(EXERCISE DESCRIPTION):
The lines below should be written out again in full, exactly as they are.

(MATERIAL FOR THIS EXERCISE):

--------------------

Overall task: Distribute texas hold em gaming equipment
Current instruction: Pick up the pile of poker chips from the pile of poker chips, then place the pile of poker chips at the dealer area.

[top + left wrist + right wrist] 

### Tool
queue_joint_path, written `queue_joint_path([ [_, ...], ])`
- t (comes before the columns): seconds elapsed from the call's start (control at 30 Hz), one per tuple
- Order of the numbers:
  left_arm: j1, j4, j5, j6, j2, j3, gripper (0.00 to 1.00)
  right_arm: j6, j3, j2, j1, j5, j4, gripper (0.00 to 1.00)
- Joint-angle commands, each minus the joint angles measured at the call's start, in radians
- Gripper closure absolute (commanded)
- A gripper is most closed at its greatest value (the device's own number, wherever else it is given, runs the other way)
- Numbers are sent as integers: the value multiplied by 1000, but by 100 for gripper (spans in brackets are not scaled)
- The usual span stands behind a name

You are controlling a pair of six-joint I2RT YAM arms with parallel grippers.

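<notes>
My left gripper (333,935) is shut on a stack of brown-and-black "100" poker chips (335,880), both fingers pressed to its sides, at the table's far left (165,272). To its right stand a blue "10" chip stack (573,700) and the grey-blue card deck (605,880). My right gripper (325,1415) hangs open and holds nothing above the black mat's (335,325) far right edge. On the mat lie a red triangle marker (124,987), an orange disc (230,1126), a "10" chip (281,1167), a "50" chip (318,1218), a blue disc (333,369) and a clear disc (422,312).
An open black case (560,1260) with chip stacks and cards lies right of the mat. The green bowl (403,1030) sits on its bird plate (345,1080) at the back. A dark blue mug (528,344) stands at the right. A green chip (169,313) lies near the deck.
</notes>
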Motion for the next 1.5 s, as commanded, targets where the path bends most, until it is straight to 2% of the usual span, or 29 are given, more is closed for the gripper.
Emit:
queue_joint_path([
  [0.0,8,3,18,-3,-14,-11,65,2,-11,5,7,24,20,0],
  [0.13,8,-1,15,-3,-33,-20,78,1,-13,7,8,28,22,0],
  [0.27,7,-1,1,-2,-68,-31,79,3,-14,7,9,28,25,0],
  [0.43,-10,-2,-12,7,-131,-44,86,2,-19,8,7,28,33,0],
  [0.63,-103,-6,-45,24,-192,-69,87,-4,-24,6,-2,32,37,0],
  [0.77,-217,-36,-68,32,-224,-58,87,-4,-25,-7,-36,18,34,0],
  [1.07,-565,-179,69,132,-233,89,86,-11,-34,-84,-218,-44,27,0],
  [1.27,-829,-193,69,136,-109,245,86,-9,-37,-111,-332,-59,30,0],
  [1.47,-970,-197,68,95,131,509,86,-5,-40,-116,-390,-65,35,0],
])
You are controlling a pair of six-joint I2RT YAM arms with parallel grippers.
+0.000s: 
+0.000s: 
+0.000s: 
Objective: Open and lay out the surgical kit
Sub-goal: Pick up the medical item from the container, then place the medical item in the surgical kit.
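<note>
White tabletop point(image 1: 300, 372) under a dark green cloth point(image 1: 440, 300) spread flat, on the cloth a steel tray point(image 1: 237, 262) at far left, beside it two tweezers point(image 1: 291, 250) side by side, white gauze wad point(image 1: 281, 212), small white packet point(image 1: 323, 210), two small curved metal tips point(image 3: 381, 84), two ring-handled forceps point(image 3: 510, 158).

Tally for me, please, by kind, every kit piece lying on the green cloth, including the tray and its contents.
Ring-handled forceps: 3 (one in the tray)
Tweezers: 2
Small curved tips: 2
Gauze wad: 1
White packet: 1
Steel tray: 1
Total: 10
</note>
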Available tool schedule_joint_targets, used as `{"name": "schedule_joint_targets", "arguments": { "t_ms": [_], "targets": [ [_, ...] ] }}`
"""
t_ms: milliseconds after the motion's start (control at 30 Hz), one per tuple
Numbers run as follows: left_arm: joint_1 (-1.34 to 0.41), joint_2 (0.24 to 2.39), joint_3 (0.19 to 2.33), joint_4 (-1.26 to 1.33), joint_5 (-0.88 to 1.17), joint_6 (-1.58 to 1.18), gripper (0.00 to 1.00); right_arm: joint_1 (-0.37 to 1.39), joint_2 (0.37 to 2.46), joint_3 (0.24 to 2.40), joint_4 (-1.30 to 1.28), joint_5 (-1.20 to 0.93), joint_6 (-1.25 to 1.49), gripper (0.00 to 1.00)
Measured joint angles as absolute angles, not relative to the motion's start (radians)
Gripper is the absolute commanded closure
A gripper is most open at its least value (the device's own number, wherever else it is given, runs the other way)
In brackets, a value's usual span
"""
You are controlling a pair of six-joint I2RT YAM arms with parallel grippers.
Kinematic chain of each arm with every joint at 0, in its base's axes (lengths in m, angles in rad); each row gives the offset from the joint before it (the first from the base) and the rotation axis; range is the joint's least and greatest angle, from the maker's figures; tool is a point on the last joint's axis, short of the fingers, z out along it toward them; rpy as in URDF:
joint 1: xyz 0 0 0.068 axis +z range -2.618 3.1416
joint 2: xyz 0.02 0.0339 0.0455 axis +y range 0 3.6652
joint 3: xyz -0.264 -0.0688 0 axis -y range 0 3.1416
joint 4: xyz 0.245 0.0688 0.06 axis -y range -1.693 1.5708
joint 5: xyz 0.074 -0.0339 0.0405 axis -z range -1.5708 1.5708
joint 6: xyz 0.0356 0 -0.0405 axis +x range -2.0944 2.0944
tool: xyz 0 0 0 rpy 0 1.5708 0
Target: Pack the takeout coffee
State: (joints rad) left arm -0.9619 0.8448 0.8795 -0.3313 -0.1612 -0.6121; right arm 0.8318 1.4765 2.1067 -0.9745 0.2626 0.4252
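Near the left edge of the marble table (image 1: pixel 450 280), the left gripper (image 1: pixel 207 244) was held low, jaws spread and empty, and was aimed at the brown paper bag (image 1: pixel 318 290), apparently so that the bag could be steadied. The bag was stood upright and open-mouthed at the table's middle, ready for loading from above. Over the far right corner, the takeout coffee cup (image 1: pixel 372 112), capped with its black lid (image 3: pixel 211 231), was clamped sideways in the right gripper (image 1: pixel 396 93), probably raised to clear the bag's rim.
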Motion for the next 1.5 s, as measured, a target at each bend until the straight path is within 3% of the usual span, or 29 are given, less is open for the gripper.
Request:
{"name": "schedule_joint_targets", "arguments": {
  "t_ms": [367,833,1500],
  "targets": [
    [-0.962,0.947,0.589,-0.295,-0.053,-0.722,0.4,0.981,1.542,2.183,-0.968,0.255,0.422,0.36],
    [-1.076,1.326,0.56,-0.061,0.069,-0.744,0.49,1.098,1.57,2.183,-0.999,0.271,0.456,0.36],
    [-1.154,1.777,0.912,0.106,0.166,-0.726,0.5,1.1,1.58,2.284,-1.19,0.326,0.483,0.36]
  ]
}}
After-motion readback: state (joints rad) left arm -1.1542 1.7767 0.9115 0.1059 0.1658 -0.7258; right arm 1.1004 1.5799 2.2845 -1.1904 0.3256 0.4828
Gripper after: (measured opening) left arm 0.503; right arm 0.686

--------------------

(EXERCISE ANSWER):
Overall task: Distribute texas hold em gaming equipment
Current instruction: Pick up the pile of poker chips from the pile of poker chips, then place the pile of poker chips at the dealer area.

[top + left wrist + right wrist] 

### Tool
queue_joint_path, written `queue_joint_path([ [_, ...], ])`
- t (comes before the columns): seconds elapsed from the call's start (control at 30 Hz), one per tuple
- Order of the numbers:
  left_arm: j1, j4, j5, j6, j2, j3, gripper (0.00 to 1.00)
  right_arm: j6, j3, j2, j1, j5, j4, gripper (0.00 to 1.00)
- Joint-angle commands, each minus the joint angles measured at the call's start, in radians
- Gripper closure absolute (commanded)
- A gripper is most closed at its greatest value (the device's own number, wherever else it is given, runs the other way)
- Numbers are sent as integers: the value multiplied by 1000, but by 100 for gripper (spans in brackets are not scaled)
- The usual span stands behind a name

You are controlling a pair of six-joint I2RT YAM arms with parallel grippers.

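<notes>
My left gripper (333,935) is shut on a stack of brown-and-black "100" poker chips (335,880), both fingers pressed to its sides, at the table's far left (165,272). To its right stand a blue "10" chip stack (573,700) and the grey-blue card deck (605,880). My right gripper (325,1415) hangs open and holds nothing above the black mat's (335,325) far right edge. On the mat lie a red triangle marker (124,987), an orange disc (230,1126), a "10" chip (281,1167), a "50" chip (318,1218), a blue disc (333,369) and a clear disc (422,312).
An open black case (560,1260) with chip stacks and cards lies right of the mat. The green bowl (403,1030) sits on its bird plate (345,1080) at the back. A dark blue mug (528,344) stands at the right. A green chip (169,313) lies near the deck.
</notes>
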Motion for the next 1.5 s, as commanded, targets where the path bends most, until it is straight to 2% of the usual span, or 29 are given, more is closed for the gripper.
Emit:
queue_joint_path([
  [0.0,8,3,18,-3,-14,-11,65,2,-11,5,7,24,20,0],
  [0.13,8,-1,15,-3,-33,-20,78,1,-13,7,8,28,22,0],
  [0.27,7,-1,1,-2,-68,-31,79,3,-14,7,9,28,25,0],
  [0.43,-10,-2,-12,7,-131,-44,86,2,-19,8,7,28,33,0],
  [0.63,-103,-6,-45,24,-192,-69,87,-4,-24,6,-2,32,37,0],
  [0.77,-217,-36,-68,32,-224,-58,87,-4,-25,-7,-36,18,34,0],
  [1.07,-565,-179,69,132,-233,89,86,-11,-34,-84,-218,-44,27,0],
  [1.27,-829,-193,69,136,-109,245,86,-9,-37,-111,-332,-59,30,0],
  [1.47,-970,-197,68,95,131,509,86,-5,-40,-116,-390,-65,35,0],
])
You are controlling a pair of six-joint I2RT YAM arms with parallel grippers.
+0.000s: 
+0.000s: 
+0.000s: 
Objective: Open and lay out the surgical kit
Sub-goal: Pick up the medical item from the container, then place the medical item in the surgical kit.
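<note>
White tabletop point(image 1: 300, 372) under a dark green cloth point(image 1: 440, 300) spread flat, on the cloth a steel tray point(image 1: 237, 262) at far left, beside it two tweezers point(image 1: 291, 250) side by side, white gauze wad point(image 1: 281, 212), small white packet point(image 1: 323, 210), two small curved metal tips point(image 3: 381, 84), two ring-handled forceps point(image 3: 510, 158).

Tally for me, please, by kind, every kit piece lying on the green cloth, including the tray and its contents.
Ring-handled forceps: 3 (one in the tray)
Tweezers: 2
Small curved tips: 2
Gauze wad: 1
White packet: 1
Steel tray: 1
Total: 10
</note>
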Available tool schedule_joint_targets, used as `{"name": "schedule_joint_targets", "arguments": { "t_ms": [_], "targets": [ [_, ...] ] }}`
"""
t_ms: milliseconds after the motion's start (control at 30 Hz), one per tuple
Numbers run as follows: left_arm: joint_1 (-1.34 to 0.41), joint_2 (0.24 to 2.39), joint_3 (0.19 to 2.33), joint_4 (-1.26 to 1.33), joint_5 (-0.88 to 1.17), joint_6 (-1.58 to 1.18), gripper (0.00 to 1.00); right_arm: joint_1 (-0.37 to 1.39), joint_2 (0.37 to 2.46), joint_3 (0.24 to 2.40), joint_4 (-1.30 to 1.28), joint_5 (-1.20 to 0.93), joint_6 (-1.25 to 1.49), gripper (0.00 to 1.00)
Measured joint angles as absolute angles, not relative to the motion's start (radians)
Gripper is the absolute commanded closure
A gripper is most open at its least value (the device's own number, wherever else it is given, runs the other way)
In brackets, a value's usual span
"""
You are controlling a pair of six-joint I2RT YAM arms with parallel grippers.
Kinematic chain of each arm with every joint at 0, in its base's axes (lengths in m, angles in rad); each row gives the offset from the joint before it (the first from the base) and the rotation axis; range is the joint's least and greatest angle, from the maker's figures; tool is a point on the last joint's axis, short of the fingers, z out along it toward them; rpy as in URDF:
joint 1: xyz 0 0 0.068 axis +z range -2.618 3.1416
joint 2: xyz 0.02 0.0339 0.0455 axis +y range 0 3.6652
joint 3: xyz -0.264 -0.0688 0 axis -y range 0 3.1416
joint 4: xyz 0.245 0.0688 0.06 axis -y range -1.693 1.5708
joint 5: xyz 0.074 -0.0339 0.0405 axis -z range -1.5708 1.5708
joint 6: xyz 0.0356 0 -0.0405 axis +x range -2.0944 2.0944
tool: xyz 0 0 0 rpy 0 1.5708 0
Target: Pack the takeout coffee
State: (joints rad) left arm -0.9619 0.8448 0.8795 -0.3313 -0.1612 -0.6121; right arm 0.8318 1.4765 2.1067 -0.9745 0.2626 0.4252
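Near the left edge of the marble table (image 1: pixel 450 280), the left gripper (image 1: pixel 207 244) was held low, jaws spread and empty, and was aimed at the brown paper bag (image 1: pixel 318 290), apparently so that the bag could be steadied. The bag was stood upright and open-mouthed at the table's middle, ready for loading from above. Over the far right corner, the takeout coffee cup (image 1: pixel 372 112), capped with its black lid (image 3: pixel 211 231), was clamped sideways in the right gripper (image 1: pixel 396 93), probably raised to clear the bag's rim.
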Motion for the next 1.5 s, as measured, a target at each bend until the straight path is within 3% of the usual span, or 29 are given, less is open for the gripper.
Request:
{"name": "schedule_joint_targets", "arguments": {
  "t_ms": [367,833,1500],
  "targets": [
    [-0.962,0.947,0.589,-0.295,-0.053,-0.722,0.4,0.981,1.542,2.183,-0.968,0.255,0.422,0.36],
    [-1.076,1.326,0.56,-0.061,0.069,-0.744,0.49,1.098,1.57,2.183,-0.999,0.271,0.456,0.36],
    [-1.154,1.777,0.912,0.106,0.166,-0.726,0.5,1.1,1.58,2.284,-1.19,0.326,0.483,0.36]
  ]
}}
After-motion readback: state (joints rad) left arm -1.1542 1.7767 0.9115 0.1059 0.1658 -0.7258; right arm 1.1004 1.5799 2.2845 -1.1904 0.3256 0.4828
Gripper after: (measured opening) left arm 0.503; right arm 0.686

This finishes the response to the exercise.